Emit a verbatim copy of the lines below from the line with "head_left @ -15" through the line with "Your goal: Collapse", excluding pictures and everything outside that range.
##### Data for this exercise
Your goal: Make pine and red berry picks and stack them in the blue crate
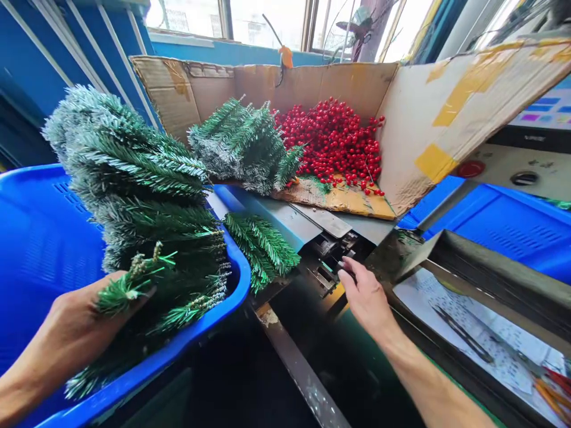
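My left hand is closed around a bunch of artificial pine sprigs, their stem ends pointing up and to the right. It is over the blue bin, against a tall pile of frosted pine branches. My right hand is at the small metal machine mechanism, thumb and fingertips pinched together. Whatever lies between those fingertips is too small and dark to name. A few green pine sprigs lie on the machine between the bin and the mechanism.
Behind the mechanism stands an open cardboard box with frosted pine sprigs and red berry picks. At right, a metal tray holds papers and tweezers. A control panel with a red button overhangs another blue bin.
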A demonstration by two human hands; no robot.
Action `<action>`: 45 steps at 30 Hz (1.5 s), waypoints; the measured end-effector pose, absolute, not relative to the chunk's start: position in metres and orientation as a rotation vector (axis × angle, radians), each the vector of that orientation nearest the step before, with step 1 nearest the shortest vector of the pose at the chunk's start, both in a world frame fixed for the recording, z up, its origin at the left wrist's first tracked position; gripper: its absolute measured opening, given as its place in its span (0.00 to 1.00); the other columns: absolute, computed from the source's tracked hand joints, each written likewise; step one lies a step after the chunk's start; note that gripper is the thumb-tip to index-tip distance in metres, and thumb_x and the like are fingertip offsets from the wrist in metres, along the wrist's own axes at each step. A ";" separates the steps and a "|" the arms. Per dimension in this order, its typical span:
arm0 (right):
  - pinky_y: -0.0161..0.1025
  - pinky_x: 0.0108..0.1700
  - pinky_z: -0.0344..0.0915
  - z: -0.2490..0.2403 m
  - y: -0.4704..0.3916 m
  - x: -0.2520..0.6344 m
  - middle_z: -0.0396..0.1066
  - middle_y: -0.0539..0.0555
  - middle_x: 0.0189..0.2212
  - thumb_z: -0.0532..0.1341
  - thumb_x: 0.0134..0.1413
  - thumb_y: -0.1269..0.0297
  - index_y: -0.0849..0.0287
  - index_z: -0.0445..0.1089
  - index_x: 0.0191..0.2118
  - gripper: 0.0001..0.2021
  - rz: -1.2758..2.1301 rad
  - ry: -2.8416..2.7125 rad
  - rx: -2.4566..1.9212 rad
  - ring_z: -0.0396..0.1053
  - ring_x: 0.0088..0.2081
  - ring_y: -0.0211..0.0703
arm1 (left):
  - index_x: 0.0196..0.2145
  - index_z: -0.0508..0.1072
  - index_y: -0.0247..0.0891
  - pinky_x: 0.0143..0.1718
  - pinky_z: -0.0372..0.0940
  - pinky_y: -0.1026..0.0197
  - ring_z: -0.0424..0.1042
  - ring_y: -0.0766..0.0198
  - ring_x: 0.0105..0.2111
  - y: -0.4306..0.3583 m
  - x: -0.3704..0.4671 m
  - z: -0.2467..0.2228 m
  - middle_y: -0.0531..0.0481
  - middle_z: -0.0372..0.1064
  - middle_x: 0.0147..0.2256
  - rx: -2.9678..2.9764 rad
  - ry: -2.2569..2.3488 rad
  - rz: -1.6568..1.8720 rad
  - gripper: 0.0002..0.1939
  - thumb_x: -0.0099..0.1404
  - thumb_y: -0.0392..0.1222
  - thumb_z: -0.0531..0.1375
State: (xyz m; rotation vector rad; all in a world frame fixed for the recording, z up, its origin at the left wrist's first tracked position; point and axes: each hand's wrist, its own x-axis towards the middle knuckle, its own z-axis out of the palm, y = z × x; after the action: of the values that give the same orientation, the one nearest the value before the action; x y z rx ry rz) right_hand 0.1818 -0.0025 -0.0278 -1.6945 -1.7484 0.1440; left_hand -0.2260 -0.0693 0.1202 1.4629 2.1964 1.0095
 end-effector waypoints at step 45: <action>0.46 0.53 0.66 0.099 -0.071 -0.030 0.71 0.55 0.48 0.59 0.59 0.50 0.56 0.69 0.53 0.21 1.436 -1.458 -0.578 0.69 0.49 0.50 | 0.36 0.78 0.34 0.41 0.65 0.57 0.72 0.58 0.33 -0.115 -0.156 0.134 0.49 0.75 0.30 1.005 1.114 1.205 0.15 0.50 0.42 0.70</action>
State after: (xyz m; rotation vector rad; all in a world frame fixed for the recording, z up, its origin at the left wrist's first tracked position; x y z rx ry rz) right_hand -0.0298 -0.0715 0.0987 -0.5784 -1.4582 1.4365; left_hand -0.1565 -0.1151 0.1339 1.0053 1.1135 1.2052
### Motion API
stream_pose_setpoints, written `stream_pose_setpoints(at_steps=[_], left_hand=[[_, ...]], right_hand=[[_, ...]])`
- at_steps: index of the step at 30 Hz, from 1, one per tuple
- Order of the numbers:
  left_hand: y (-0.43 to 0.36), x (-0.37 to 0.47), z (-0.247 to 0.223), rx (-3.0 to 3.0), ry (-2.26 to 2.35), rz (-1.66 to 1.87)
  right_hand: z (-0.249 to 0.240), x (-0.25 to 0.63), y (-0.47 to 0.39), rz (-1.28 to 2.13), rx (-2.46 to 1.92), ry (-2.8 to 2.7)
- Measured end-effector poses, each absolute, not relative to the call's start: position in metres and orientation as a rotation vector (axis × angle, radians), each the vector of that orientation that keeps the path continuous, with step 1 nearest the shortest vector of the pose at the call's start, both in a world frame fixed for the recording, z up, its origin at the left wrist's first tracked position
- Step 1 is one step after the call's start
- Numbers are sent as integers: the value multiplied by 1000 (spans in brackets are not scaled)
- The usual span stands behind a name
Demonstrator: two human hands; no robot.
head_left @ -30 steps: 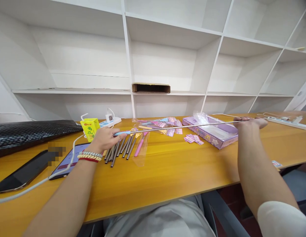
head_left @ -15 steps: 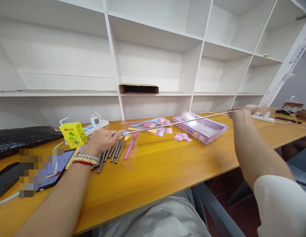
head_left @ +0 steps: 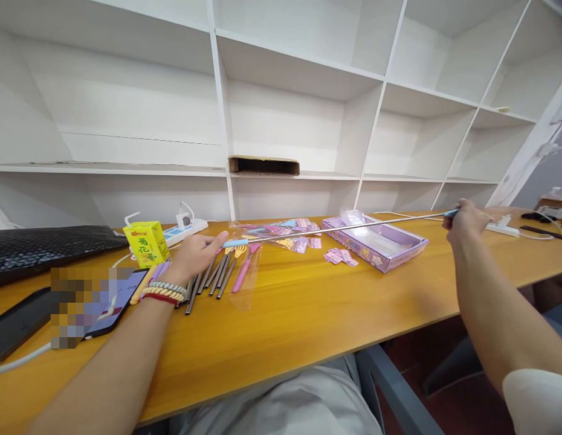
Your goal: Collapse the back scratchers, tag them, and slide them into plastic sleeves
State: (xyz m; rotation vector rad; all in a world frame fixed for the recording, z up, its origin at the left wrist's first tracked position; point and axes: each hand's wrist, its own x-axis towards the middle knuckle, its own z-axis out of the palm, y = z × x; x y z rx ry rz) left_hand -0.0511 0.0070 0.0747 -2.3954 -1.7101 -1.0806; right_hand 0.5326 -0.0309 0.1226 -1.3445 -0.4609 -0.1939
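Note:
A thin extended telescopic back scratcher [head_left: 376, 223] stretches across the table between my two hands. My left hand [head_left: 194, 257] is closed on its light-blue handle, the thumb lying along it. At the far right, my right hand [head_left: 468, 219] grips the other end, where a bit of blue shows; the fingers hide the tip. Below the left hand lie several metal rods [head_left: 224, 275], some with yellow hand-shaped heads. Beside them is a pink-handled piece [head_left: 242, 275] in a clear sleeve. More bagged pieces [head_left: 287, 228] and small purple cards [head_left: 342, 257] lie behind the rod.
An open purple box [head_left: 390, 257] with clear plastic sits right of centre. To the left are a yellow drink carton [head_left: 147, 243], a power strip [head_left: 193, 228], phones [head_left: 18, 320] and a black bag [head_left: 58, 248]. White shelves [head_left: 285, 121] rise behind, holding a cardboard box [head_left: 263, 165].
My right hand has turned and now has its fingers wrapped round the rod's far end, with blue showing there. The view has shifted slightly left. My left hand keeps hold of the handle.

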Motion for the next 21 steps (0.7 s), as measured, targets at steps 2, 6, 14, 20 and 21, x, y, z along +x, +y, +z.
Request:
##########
> [Expected output]
head_left @ -15 steps: 
head_left @ +0 steps: 
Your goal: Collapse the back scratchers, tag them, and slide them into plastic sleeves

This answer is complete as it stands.